Truck Dangers

Under pressure from the trucking industry, the state's Public Safety commissioner made changes four years ago that left Georgia's roadways even more treacherous.

By Johnny Edwards and Jennifer Peebles
The Atlanta Journal-Constitution ___________________________________________________________

Whenever she’s trapped between two tractor trailers on the highway, Melissa Thomas’ heart pounds, and she breaks into a nervous sweat.

She’s been that way for two years, since she watched a car in front of her get trapped under a Freightliner and dragged for about a quarter of a mile on I-85.

“I’m just screaming, ‘Stop! Stop! Stop!’” she said.

The car lit up in flames. Hafiz Ilyas, a Pakistani man, burned alive. “I was shaking so hard and crying so hard, I couldn’t talk to 911,” Thomas said.

The risk of colliding with the biggest trucks on the road, with potential to cause the most carnage, has been rising sharply in Georgia, an analysis of crash data by The Atlanta Journal-Constitution found.

The improving economy has put more trucks on the road, yet Georgia has been checking fewer of them for mechanical problems and unfit drivers.
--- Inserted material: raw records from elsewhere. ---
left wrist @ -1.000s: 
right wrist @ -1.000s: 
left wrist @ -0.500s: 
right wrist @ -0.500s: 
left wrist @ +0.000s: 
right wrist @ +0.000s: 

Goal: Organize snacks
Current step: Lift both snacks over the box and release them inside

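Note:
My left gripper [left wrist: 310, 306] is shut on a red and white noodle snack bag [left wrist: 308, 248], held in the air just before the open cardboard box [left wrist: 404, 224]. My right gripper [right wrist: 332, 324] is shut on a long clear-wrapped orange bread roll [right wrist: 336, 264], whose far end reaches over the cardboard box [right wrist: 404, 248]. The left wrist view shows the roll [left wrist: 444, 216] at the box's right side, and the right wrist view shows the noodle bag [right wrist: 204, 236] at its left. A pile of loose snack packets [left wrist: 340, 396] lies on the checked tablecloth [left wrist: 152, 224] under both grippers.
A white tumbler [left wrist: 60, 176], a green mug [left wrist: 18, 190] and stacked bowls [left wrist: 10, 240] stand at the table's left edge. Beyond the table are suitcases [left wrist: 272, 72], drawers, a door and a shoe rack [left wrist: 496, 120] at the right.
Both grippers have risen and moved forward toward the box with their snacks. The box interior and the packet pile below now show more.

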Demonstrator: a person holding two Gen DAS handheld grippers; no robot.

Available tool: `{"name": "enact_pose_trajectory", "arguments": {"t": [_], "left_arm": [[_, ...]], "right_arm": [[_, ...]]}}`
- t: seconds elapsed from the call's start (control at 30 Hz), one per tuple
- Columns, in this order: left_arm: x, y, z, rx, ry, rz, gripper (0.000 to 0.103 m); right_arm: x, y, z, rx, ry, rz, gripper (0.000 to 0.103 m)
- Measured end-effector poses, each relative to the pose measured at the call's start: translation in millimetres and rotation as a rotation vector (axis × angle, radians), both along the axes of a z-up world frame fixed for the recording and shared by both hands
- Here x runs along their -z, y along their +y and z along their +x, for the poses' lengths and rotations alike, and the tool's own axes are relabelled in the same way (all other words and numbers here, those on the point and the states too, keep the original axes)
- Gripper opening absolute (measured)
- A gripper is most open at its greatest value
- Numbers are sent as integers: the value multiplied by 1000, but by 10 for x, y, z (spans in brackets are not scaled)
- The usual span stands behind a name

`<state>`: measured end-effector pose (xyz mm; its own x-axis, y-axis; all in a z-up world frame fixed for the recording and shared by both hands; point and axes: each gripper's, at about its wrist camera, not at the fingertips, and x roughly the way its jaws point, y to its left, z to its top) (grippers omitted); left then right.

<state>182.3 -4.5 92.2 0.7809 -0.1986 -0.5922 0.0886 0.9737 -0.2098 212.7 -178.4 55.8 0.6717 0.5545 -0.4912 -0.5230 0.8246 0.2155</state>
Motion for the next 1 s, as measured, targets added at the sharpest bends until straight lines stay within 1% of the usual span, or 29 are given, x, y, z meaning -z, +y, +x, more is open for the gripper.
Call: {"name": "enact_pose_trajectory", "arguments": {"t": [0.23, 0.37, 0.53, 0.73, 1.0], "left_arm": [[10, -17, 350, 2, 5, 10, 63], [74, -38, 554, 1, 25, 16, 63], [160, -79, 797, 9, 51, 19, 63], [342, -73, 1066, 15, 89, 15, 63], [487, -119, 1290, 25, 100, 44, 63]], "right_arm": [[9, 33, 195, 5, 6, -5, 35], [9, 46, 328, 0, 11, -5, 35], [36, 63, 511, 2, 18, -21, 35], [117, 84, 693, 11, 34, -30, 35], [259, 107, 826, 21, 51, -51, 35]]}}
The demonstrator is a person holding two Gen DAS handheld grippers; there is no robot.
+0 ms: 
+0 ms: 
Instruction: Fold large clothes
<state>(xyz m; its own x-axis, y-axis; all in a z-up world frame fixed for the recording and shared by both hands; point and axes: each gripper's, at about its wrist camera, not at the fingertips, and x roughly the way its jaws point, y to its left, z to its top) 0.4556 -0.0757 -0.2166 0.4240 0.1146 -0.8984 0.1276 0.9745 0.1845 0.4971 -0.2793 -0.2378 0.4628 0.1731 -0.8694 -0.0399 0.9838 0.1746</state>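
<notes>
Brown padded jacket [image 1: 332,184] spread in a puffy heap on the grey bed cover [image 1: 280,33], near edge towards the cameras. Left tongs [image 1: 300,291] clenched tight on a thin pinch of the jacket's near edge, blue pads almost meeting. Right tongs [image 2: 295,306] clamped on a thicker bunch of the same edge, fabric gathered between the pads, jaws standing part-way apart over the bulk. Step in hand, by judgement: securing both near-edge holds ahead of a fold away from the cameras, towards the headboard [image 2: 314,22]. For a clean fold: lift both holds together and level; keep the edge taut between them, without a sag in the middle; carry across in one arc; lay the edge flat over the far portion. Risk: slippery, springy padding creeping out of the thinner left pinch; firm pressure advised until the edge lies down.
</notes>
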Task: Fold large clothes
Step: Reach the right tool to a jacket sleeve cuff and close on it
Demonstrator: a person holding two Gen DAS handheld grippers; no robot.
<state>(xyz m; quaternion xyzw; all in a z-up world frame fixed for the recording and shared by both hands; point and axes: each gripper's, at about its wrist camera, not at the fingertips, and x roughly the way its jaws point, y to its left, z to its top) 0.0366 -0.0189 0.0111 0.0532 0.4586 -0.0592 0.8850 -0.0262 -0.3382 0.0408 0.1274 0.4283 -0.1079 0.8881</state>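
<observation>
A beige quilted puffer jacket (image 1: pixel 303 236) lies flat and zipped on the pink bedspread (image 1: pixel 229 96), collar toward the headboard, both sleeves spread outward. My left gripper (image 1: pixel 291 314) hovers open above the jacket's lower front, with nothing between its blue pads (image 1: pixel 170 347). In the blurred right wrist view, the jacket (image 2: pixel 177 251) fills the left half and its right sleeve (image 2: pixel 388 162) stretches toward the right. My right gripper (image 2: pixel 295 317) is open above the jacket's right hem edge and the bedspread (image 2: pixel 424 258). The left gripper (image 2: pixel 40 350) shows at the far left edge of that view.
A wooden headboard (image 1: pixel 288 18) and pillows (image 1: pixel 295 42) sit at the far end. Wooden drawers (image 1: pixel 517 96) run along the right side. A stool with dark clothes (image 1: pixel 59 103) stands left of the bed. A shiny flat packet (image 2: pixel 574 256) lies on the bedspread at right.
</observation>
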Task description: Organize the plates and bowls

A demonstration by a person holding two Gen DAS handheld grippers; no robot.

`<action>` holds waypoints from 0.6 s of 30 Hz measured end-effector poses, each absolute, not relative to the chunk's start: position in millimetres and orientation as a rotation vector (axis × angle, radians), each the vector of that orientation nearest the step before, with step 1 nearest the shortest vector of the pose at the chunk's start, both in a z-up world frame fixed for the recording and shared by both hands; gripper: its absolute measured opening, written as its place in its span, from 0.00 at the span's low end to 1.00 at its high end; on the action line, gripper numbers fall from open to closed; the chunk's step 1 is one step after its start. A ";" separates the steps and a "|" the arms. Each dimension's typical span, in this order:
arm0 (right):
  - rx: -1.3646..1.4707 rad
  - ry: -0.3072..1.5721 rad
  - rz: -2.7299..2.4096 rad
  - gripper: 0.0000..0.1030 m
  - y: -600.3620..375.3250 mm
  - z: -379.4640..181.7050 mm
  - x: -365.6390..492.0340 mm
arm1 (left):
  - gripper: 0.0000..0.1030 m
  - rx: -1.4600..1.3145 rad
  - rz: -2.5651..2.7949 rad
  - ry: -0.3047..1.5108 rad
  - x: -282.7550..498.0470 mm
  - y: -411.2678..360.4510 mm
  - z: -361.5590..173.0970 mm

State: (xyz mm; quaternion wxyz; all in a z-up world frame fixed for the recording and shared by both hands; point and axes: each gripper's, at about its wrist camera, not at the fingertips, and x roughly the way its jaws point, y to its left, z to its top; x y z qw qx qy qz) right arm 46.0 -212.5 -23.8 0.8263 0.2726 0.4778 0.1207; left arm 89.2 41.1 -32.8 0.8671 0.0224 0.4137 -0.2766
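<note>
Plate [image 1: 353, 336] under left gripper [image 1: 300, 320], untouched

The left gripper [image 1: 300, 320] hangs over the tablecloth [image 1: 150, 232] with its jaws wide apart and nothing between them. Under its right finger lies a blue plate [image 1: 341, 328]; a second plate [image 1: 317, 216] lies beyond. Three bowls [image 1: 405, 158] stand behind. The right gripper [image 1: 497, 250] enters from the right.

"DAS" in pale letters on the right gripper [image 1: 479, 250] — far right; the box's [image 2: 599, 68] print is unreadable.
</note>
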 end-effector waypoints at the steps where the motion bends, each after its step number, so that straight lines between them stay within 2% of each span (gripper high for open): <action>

The rise in serious crashes follows a 2011 change in state law that significantly reduced the number of inspectors checking truck safety.

Made at the urging of the trucking industry, the change barred local police departments from conducting their own safety inspections. In a shift in strategy, state officers also cut back on inspections to spend more time looking for unsafe drivers on the highways.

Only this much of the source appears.